Он чмокнул губами, заболтал ногами по бокам лошаденки и поплелся рысцой — трюхи, трюхи, — по указанному направлению. Я посмотрел ему вслед, пока его рогатый картуз не скрылся за ветвями. Этот новый незнакомец наружностью нисколько не походил на своего предшественника. Лицо его, пухлое и круглое, как шар, выражало застенчивость, добродушие и кроткое смирение; нос, тоже пухлый и круглый, испещренный синими жилками, изобличал сластолюбца. На голове его спереди не оставалось ни одного волосика, сзади торчали жиденькие русые косицы; глазки, словно осокой прорезанные, ласково мигали; сладко улыбались красные и сочные губки. На нем был сюртук с стоячим воротником и медными пуговицами, весьма поношенный, но чистый; суконные его панталончики высоко вздернулись; над желтыми оторочками сапогов виднелись жирненькие икры.
— Кто это? — спросил я Ермолая.
— Это? Недопюскин, Тихон Иваныч. У Чертопханова живет.
— Что он, бедный человек?
— Небогатый; да ведь и у Чертопханова-то гроша нет медного.
— Так зачем же он у него поселился?
— А, вишь, подружились. Друг без дружки никуда… Вот уж подлинно: куда конь с копытом, туда и рак с клешней…
Мы вышли из кустов; вдруг подле нас «затякали» две гончие, и матерой беляк покатил по овсам, уже довольно высоким. Вслед за ним выскочили из опушки собаки, гончие и борзые, а вслед за собаками вылетел сам Чертопханов. Он не кричал, не травил, не атукал: он задыхался, захлебывался; из разинутого рта изредка вырывались отрывистые, бессмысленные звуки; он мчался, выпуча глаза, и бешено сек нагайкой несчастную лошадь. Борзые «приспели»… беляк присел, круто повернул назад и ринулся, мимо Ермолая, в кусты… Борзые пронеслись. «Бе-е-ги, бе-е-ги! — с усилием, словно косноязычный, залепетал замиравший охотник, — родимый, береги!» Ермолай выстрелил… раненый беляк покатился кубарем по гладкой и сухой траве, подпрыгнул кверху и жалобно закричал в зубах рассевавшегося пса. Гончие тотчас подвалились.

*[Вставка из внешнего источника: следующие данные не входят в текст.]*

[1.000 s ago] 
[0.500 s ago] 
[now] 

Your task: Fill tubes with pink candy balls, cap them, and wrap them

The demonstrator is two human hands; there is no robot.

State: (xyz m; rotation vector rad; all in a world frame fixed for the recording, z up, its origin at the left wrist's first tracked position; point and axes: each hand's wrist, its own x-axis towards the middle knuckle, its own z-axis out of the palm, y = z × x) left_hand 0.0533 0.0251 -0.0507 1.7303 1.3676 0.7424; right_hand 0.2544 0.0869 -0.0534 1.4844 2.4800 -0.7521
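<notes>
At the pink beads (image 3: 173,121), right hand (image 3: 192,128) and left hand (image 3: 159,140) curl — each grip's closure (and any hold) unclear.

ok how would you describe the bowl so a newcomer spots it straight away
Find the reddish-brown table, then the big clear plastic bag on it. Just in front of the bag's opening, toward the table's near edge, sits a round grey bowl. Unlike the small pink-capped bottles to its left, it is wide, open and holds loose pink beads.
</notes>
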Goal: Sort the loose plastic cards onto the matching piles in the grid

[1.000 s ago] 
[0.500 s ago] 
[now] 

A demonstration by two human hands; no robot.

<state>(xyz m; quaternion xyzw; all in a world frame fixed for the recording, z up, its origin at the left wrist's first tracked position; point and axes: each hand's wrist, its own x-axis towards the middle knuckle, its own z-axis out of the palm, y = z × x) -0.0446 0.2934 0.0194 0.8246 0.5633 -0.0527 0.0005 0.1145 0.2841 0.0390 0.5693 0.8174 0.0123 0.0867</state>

Турманом слетел Чертопханов с коня, выхватил кинжал, подбежал, растопыря ноги, к собакам, с яростными заклинаниями вырвал у них истерзанного зайца и, перекосясь всем лицом, погрузил ему в горло кинжал по самую рукоятку… погрузил и загоготал. Тихон Иваныч показался в опушке. «Го-го-го-го-го-го-го-го! — завопил вторично Чертопханов… „Го-го-го-го“, — спокойно повторил его товарищ.
— А ведь, по-настоящему, летом охотиться не следует, — заметил я, указывая Чертопханову на измятый овес.